After the ZMDP intervention, the total hospitalization expenses dropped significantly. Subsequently, the total hospitalization expense began to show a downward trend. It is worth noticing that the drug expense, which is the mainly part of total hospitalization expenses, dropped significantly and immediately after the policy intervention. The diagnosis expense showed a rising trend before the intervention, but there was a decline immediately after the policy and the post-policy trend began to be negative. However, the medical service expense increased immediately after the policy intervention.

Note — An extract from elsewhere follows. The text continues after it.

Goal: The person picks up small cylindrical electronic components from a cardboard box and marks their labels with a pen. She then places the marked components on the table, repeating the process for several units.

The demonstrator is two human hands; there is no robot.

In line with our findings, previous studies demonstrated that the ZMDP can alleviate the economic burden of patients. One study by Fu and Yang showed a decrease in drug and diagnosis, but an increase in medical service expenses after the policy intervention which was consistent with our study [26]. Another study showed that without the mark-up of drugs, the expense of cesarean section in primary hospitals had been decreased and the phenomenon of over-prescription had been curbed [27]. However, these studies did not use ITS to access the impact of the ZMDP on medical expenses so that they might not able to measure the immediate changes in the expenses as well as changes in the trend in post-policy period.

China’s health care reform has been expected to alleviate the economic burden of patients and get better medical services [28,29,30,31]. It is clear that the ZMDP has significant impact on hospitalization expenses of COPD patients especially the drug expenses. Meanwhile, the increase of medical service expenses after the policy intervention may due to the reform of the medical and health care system [32, 33]. In 2017, the Chinese government call upon that Minstry of Health must accelerate the establishment of a timely and flexible mechanism for dynamic price adjustment, and optimize the price of medical service, especially the price that reflects the value of medical personnel’s technical labor by standardizing medical treatment behavior and reducing the prices of large medical equipment inspection, treatment and inspection [34]. It hadn’t brought any economic burden to inpatients since the total hospitalization expenses had kept decreasing; in contrast, it had encouraged the medical staff to provide better medical service [26]. The diagnosis expenses after the intervention showed a downward trend which was beyond our expectation. Because some hospitals may develop adaptive strategies to address reduction in revenue by providing financial incentives for doctors to excessive diagnosis [13]. The government should take appropriate measures to prevent it.

This study suffers from several limitations. Firstly, the data of other possible explanatory variables such as age, status of smoking, treatments and drug use were not able to obtain. Secondly, we merely collect tertiary hospitals in the survey, which thereby limited the possibilities for investigation of other secondary hospitals and primary healthcare centers to the impacts of ZMDP. Finally, we didn’t consider the mode of payment of inpatients [35]. For example, if the health insurance of patients is different, the hospitalization expenses after reimbursement may be different. Therefore, population-based economic evaluation studies of a wider range should be conducted on the effectiveness of COPD drug treatment in the future [36]. In addition, more similar studies for other disease and other region are warranted.

Conclusion

In conclusion, the ZMDP in Sichuan province had a successful impact on hospitalization expenses for inpatients with COPD. Especially the drug expenses decreased dramatically. To some extent, the ZMDP appears to have been an effective public health intervention to alleviate patients’ economic burden. The results of this study on policy interventions may be helpful for other under-developed countries that intend to reduce their citizens’ medical expenses.